En estas circunstancias, ¿qué podría parecer más ocioso que las prácticas de la escritura, el arte o el pensamiento libre? Justamente cuando ni políticos, ni gobernantes, ni empresarios (hay excepciones tan honrosas como raras) han mostrado capacidad para ponerse a la altura del liderazgo requerido para superar esta doble crisis, sanitaria y socioeconómica.

Son tiempos donde se espera una contribución esclarecida de los líderes formales, pero en cambio recibimos ausencia de información y un evidente predominio en cuanto a privilegiar la conveniencia de los negocios (la economía) por sobre el cuidado de las personas.

En estos momentos debiera ser más que bienvenido el aporte de la inutilidad del arte y el pensamiento, atendiendo a la posibilidad de que pueda volvernos mejores personas.
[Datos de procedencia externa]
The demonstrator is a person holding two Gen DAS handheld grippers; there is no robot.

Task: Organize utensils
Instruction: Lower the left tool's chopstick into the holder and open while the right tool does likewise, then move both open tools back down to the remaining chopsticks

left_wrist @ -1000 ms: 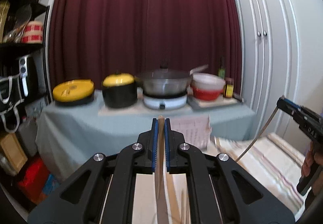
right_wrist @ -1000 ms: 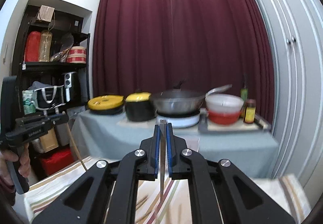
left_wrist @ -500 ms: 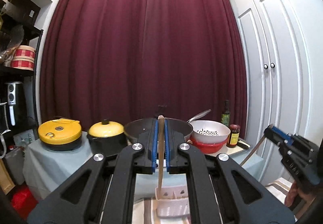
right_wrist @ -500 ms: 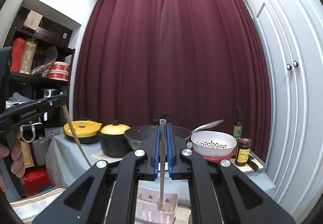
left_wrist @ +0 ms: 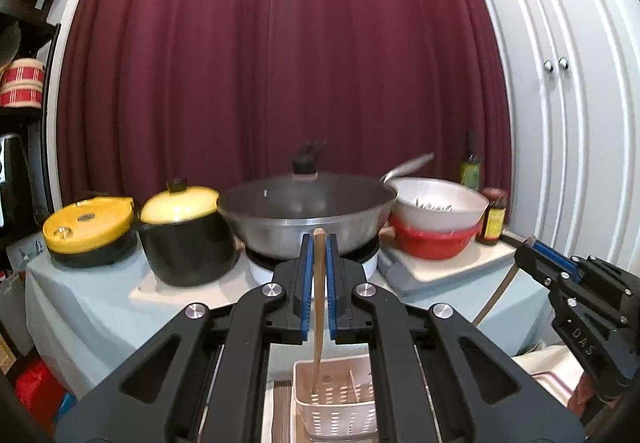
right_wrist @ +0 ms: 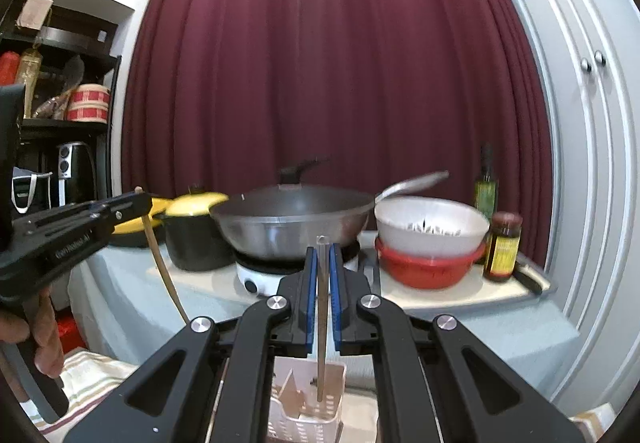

Y encontrar soluciones originales, elaboradas fuera de los paradigmas imperantes en la sociedad en la cual vivimos, de la cual somos responsables.

En esta difícil etapa es necesario que se manifiesten e interrelacionen creativamente todos los conocimientos: científico, artístico, filosófico, económico, etc. Como en otros periodos complejos de nuestra historia. Intelectuales, científicos, artistas y profesionales deben salir de su soledad y desempeñar -juntos y en colaboración estrecha- un papel protagónico, expresando sus pareceres sin cortapisas y señalando caminos de solución para los graves y enormes problemas que nos aquejan.

En estos meses recientes, desde las ciencias, las artes y otras disciplinas, he advertido el inicio de un caudal valioso, pleno de aportes, que debe multiplicarse, pues puede ser una fuerza fundamental en el balance entre permanencia y cambio.

Si queremos cambiar de manera efectiva, debemos delinear hacia dónde, en qué sentido, para lograr cuáles resultados. Y eso se debe diseñar e implementar con las grandes mayorías, no con minorías privilegiadas.

Las actividades “inútiles”, como la necesidad de crear e imaginar, son las que nos pueden conducir a los nuevos caminos, a salvarnos del inmovilismo y el aislamiento, a soñar y pensar juntos en un mundo mejor. Me parece imprescindible escapar de la prisión materialista e individual adonde nos ha arrastrado el actual estado de cosas. No veo otra manera viable para crear una sociedad donde resurjan como claves el humanismo y la libertad, donde dignidad y solidaridad sean las divisas fundamentales.